With very little movement, he can begins to feel the interior walls
of the car closing in on him. To find solace he looks outside and sees an elderly man with
a walker that is actually chugging along more briskly than he is in the traffic.
He lets out one of those soul-crushing sighs that every one in the
audience deeply understands: you know the day has started rotten when a
geriatric in a walker is proceeding faster than your car.
It’s those
small and subtle touches that make OFFICE SPACE stand out, and they also
reveal how intuitively Judge is able to observe human nature. Consider
another discretely funny moment that occurs during the same opening
morning commute sequence where one of Peter’s co-workers, Michael Bolton
(no, not that one, played by David Herman) is also dealing with the
auto-congestion. However, he
seems more adjusted because he is singing alone with the gangster-rap on
that is blaring out on his car stereo.
When he sees a black pedestrian slowly proceed by him, he abruptly
locks the doors, lowers the volume of the stereo and stops singing aloud.
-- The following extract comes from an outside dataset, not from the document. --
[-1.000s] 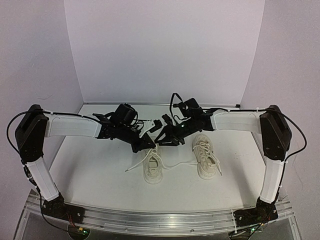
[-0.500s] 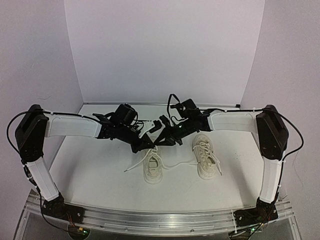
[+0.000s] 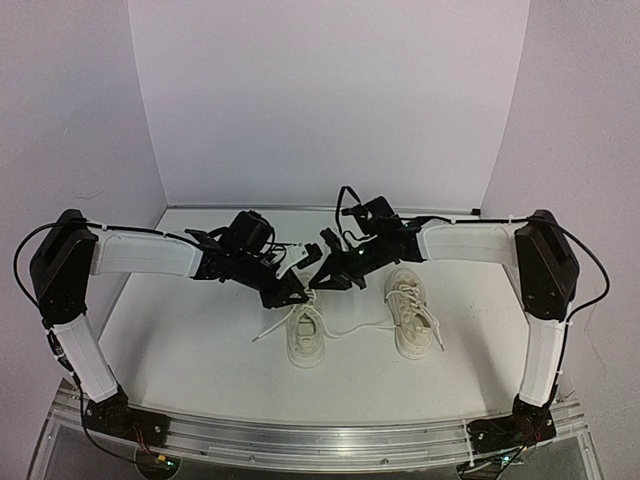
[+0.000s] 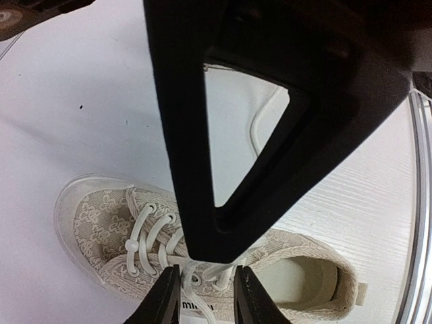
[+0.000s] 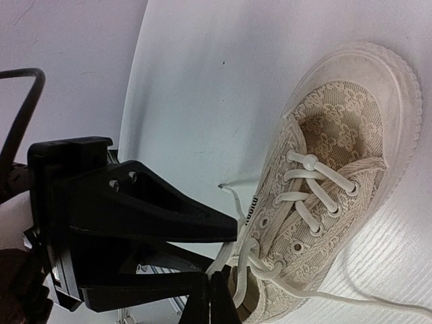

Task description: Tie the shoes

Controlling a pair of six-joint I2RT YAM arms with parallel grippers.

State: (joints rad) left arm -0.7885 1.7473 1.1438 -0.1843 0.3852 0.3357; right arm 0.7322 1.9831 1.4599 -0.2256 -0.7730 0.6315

When the man passes – and Michael feels in the clear – he cranks up
the wattage and goes back into joyously singing along with the black
tunes. Again, it’s the
subtlety of these scenes that pay off handsomely.
Judge has so fully realized all of his characters right down to the
most minute nuances: at first they feel like caricatures, but as the film
progresses they feel more real, which is greatly assisted by the manner
Judge places them in recognizable environments.
More than that, he also manages to frame the film accurately within
the understanding of the modern, late 1990's office world: he populates his story
with tiny cubicles, endless and redundant memos, bad office fashion, Y2K
paranoia, odiously calm and smarmy office managers, and a slew of workers
that look more like they just arrived from the insane asylum.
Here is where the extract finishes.